Department of Mechanical Engineering, Massachusetts Institute of Technology, Cambridge, MA 02139, USA.
J R Soc Interface. 2020 Aug;17(169):20200198. doi: 10.1098/rsif.2020.0198. Epub 2020 Aug 26.
Rectilinear crawling locomotion is a primitive and common mode of locomotion in slender soft-bodied animals. It requires coordinated contractions that propagate along a body that interacts frictionally with its environment. We propose a simple approach to understand how this coordination arises in a neuromechanical model of a segmented, soft-bodied crawler via an iterative process that might have both biological antecedents and technological relevance.
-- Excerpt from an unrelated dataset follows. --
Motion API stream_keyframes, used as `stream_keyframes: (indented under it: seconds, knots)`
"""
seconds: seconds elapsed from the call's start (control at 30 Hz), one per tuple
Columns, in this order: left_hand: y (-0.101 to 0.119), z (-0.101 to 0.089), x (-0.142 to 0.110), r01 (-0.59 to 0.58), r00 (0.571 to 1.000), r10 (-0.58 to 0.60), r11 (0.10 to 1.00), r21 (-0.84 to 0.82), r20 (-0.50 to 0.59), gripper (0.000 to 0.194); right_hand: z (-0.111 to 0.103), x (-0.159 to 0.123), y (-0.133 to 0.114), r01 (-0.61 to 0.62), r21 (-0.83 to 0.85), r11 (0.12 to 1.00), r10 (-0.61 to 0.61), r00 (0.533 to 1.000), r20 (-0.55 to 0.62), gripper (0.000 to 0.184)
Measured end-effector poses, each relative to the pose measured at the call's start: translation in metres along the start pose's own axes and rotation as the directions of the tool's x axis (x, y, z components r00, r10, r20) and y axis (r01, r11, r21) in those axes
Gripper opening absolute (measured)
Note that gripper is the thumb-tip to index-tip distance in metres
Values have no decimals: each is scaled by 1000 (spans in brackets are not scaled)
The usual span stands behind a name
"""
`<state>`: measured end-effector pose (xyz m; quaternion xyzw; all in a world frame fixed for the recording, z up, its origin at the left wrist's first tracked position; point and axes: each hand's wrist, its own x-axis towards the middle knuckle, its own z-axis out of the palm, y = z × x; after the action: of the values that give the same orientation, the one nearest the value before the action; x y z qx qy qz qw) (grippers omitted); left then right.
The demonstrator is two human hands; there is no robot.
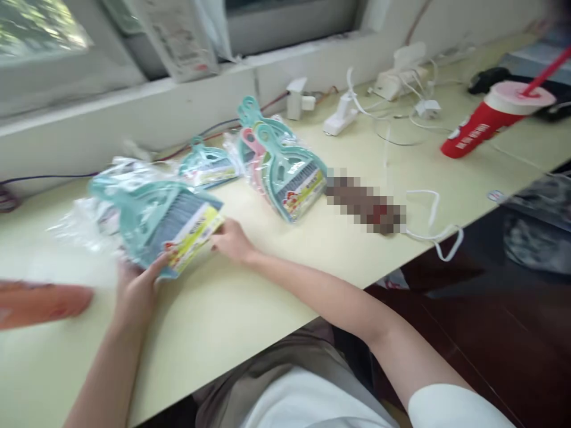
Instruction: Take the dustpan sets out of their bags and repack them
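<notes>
A bagged teal mini dustpan and brush set (151, 220) with a yellow label is held tilted over the left part of the table. My left hand (140, 279) is closed on its lower left edge, the thumb lying over the front. At the label's right end, the closed fingers of my right hand (234, 239) grip the same set's edge. Farther right stand more bagged sets (294, 178), teal and pink, leaning together. Behind them, against the wall side, lies another teal set (207, 163). Some clear plastic wrap (84, 229) spreads out left of the held set.
An orange cylindrical item (44, 304) lies at the left edge. A red cup (486, 122) with a straw stands at the right. White chargers (341, 116) and cables run along the wall. A pixelated brown thing (366, 205) lies near a white cord (435, 232) hanging over the table edge.
</notes>
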<state>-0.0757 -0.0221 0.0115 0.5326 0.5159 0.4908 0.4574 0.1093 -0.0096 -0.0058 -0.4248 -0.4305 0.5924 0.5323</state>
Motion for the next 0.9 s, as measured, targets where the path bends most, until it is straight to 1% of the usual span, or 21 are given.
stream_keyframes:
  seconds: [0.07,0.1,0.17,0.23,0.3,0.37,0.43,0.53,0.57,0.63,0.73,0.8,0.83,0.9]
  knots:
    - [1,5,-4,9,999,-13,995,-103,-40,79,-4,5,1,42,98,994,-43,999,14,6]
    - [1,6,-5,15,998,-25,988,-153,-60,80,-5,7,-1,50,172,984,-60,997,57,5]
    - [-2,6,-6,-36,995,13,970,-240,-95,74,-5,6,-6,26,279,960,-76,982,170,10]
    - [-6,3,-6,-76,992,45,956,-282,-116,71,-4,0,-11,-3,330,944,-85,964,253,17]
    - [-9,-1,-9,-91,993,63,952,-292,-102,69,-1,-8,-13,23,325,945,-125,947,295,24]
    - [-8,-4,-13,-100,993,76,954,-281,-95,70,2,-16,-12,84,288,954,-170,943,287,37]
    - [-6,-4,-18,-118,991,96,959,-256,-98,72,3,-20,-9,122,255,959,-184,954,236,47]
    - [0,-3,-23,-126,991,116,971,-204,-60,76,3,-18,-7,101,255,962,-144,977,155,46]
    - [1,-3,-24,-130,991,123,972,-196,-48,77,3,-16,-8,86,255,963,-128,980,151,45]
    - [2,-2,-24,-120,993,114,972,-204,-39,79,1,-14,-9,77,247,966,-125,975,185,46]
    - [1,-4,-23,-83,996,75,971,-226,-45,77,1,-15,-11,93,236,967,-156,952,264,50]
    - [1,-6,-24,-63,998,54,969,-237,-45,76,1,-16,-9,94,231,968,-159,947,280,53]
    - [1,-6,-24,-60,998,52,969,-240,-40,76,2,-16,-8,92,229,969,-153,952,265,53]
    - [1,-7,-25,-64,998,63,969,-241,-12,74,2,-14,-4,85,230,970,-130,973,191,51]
Using a simple reinforcement learning algorithm, we show that an initial all-to-all neural coupling converges to a simple nearest-neighbour neural wiring that allows the crawler to move forward using a localized wave of contraction that is qualitatively similar to what is observed in larvae and used in many biomimetic solutions. The resulting solution is a function of how we weight gait regularization in the reward, with a trade-off between speed and robustness to proprioceptive noise. Overall, our results, which embed the brain-body-environment triad in a learning scheme, have relevance for soft robotics while shedding light on the evolution and development of locomotion.
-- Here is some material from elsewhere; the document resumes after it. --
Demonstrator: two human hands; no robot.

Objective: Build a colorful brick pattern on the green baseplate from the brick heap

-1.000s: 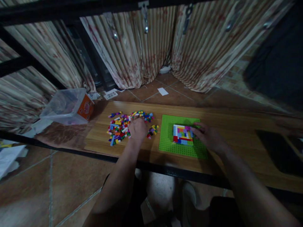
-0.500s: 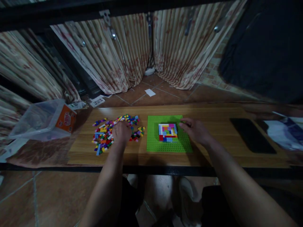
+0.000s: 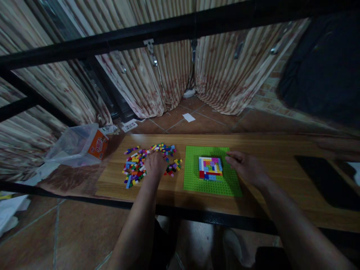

直线爬行运动是细长软体动物中一种原始且常见的运动方式。它需要协调收缩,这种收缩沿着与环境存在摩擦相互作用的身体进行传播。我们提出一种简单方法,通过一个可能具有生物学先例和技术相关性的迭代过程,来理解在分段软体爬虫的神经力学模型中这种协调是如何产生的。使用一种简单的强化学习算法,我们表明初始的全对全神经耦合会收敛到一种简单的近邻神经连接方式,这种方式使爬虫能够利用局部收缩波向前移动,该收缩波在定性上类似于在幼虫中观察到的情况,并且在许多仿生解决方案中也有应用。最终的解决方案取决于我们在奖励中对步态正则化的加权方式,在速度和对本体感觉噪声的鲁棒性之间存在权衡。总体而言,我们将脑 - 体 - 环境三元组嵌入学习方案的结果,对软体机器人技术具有重要意义,同时也为运动的进化和发展提供了启示。